Thousands of Cubans flee Albertos path

Thousands of Cubans flee Alberto's path
Miami, United States
12 June 2006 10:40

United States officials warned on Monday the season's first tropical
storm could unleash "life-threatening" rains as Cuban officials
evacuated 25 000 people from Alberto's path.

"Alberto is expected to produce total rainfall accumulations of 10 to 20
inches [25 to 50cm] over the western half of Cuba with isolated totals
of 30 inches [75cm] over the higher terrain," the US National Hurricane
Centre said.

"These rains could produce life-threatening flash floods and mud
slides," the Miami forecasters cautioned.

In Cuba, eight people were injured and 52 homes damaged by a
storm-related tornado in Nueva Paz, south of Havana on Sunday,
government television said. Four of the homes were complete losses, it said.

About 400 people were evacuated in Havana where authorities are wary of
storm damage to the old and often fragile housing stock in a densely
populated city of more than two million. Cuba's total population tops
11-million.

The US centre issued a tropical storm watch for the western coast of
Florida.

At 6am GMT, the centre of the broad circulation of Alberto was about
550km south-southwest of Apalachicola, Florida and about 620km
south-west of Cedar
Key, Florida, the NHC said.

"Alberto is moving toward the north-northeast near 10km per hour and a
turn toward the north-east is expected during the next 12 to 24 hours,"
the forecasters said.

The storm was packing maximum sustained winds near 75kph with higher
gusts and little change in strength was expected during the next 24
hours, they added.

Cuban Civil Defence officials evacuated 25 000 persons from low-lying
areas in Pinar del Rio in western Cuba.
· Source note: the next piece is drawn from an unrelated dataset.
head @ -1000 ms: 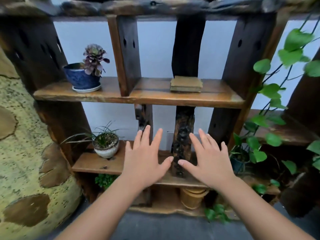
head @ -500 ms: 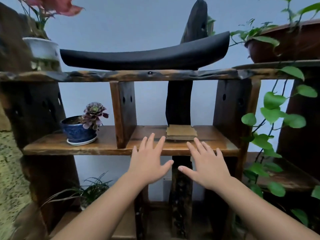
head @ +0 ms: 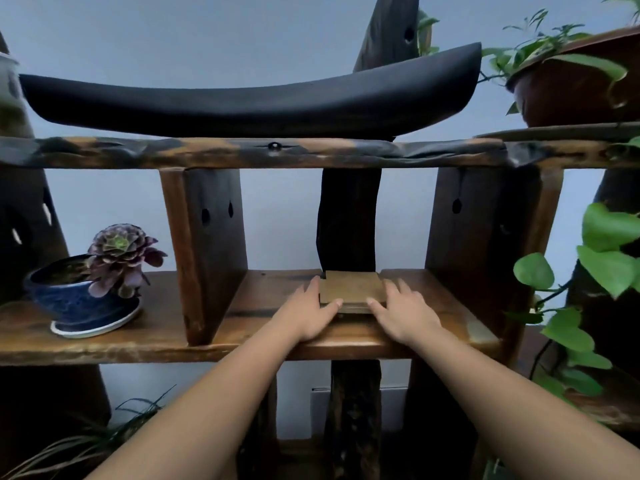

The Isle of Youth, south of
Havana, was cut off from air and sea transportation because of heavy
rains, local television news reported.

Alberto is the first tropical depression of the season to gain
tropical-storm strength, and thus the first to earn a proper name.

Tropical storms have sustained winds of between 63kph and 118kph --
beyond that, they are classified as hurricanes.

Two thousand students in Cuba were sent home from schools on Saturday,
the official National Information Agency said.

Four medical surgical brigades were set up in Mantua, Guane, Minas de
Matahambre and La Coloma, while two more were ready for deployment,
officials said.

In the past two weeks, torrential rains killed seven people in Havana
and two others in the eastern part of the country.

Alberto is the first storm since the close of last year's
record-breaking Atlantic season of 28 storms, 15 of which became hurricanes.

Weather experts have forecast between eight to 10 hurricanes -- six of
them major -- during the official June 1-November 30 hurricane season.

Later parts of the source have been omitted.